In einem begleitenden Leitartikel [2] schreibt Dr. Mark Hamer vom Department of Epidemiology and Public Health, University College London, dass die von Metcalf und Kollegen gewählten Analyse-Methoden zwar „inhärente Grenzen“ haben, dass die Studie aber die bislang beste Bewertung von Aktivitätsprogrammen für Kinder und Jugendliche liefere.
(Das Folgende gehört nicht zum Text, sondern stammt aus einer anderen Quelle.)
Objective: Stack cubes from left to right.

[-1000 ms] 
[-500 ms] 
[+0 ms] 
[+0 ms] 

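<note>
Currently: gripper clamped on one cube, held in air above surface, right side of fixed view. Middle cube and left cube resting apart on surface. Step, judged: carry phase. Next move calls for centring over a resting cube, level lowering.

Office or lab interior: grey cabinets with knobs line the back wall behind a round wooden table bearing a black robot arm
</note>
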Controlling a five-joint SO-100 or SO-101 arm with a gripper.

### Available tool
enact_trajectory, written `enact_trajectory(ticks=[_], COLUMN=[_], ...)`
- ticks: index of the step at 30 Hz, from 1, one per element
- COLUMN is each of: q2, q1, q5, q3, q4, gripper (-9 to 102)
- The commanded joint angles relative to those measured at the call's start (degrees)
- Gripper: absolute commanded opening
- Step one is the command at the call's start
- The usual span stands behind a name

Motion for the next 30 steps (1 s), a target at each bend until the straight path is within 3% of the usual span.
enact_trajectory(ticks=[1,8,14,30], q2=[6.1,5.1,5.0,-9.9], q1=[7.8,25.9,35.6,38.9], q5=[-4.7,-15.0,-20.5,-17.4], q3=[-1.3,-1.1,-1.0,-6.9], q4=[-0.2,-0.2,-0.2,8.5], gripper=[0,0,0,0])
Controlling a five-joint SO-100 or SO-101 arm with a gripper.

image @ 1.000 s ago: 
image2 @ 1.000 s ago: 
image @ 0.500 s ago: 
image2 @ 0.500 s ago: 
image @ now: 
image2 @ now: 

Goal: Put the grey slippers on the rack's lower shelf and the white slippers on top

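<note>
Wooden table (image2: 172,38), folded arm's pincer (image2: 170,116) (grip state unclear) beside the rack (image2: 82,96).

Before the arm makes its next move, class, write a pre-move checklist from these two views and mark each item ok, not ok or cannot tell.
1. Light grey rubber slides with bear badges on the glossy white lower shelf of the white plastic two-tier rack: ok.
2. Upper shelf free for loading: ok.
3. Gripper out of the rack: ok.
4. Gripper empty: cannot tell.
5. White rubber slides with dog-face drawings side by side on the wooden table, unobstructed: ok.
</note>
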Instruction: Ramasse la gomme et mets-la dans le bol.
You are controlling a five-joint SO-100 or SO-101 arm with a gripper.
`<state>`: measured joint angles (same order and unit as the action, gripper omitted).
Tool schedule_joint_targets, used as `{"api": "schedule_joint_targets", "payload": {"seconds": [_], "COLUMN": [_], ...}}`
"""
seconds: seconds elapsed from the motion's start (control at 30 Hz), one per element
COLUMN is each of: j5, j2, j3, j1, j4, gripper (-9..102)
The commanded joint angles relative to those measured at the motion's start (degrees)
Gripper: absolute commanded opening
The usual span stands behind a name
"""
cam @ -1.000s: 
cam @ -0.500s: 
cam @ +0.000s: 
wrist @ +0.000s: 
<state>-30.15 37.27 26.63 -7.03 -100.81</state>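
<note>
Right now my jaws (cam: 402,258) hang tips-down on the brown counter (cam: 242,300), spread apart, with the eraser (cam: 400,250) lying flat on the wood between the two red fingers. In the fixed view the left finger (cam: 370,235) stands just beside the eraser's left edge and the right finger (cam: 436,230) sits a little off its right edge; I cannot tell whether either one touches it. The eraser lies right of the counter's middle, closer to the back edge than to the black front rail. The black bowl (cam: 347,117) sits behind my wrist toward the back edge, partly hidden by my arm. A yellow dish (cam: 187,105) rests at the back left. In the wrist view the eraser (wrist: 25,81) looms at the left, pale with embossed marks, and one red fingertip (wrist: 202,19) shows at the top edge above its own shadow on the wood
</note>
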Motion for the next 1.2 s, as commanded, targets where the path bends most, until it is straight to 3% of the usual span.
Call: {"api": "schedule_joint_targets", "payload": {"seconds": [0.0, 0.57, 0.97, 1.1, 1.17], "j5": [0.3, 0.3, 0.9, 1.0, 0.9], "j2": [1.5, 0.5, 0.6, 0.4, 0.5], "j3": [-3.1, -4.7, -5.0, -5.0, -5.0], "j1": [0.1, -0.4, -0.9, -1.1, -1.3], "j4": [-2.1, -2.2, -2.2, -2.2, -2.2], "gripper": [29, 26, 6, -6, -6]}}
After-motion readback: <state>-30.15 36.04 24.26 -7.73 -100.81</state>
Prof. Dr. med. Hans Hauner, Direktor des Else-Kröner-Fresenius-Zentrums für Ernährungsmedizin an der Technischen Universität München, und Präsident der Deutschen Adipositas Gesellschaft, sagte Medscape Deutschland: „Die Ergebnisse sind völlig korrekt. Wir erleben oft, dass bei solchen Programmen wenig herauskommt. Ein Beispiel: Jemand macht dreimal in der Woche für eine halbe Stunde Sport, pro Einheit werden circa 300 Kalorien verbraucht, in der Woche sind das noch nicht mal 1.000 Kalorien. Das spielt in der Energiebilanz praktisch keine Rolle. Manchmal wird mehr Bewegung mit mehr essen kompensiert, dann ist der Effekt gleich null.“
Kinder brauchen erwachsene Vorbilder, die sie motivieren
Was tun? Es hilft nur, die Rahmenbedingungen zu ändern, so Hauner, und zählt auf: Mehr und besserer Schulsport, ein anderes Verständnis von Bewegung und Sport – das muss Spaß machen, „schick“ werden – und natürlich von Ernährung. „Eigentlich sind Kinder und Jugendliche offen für Sport und Bewegung, doch sie brauchen erwachsene Vorbilder, die sie motivieren und gern etwas mit ihnen unternehmen.“ Zum Beispiel die Eltern und Lehrer.
Ein Umfeld, das alles tut, damit sich Kinder nicht mehr bewegen können und müssen, ist mitverantwortlich für die gesamtgesellschaftliche Entwicklung.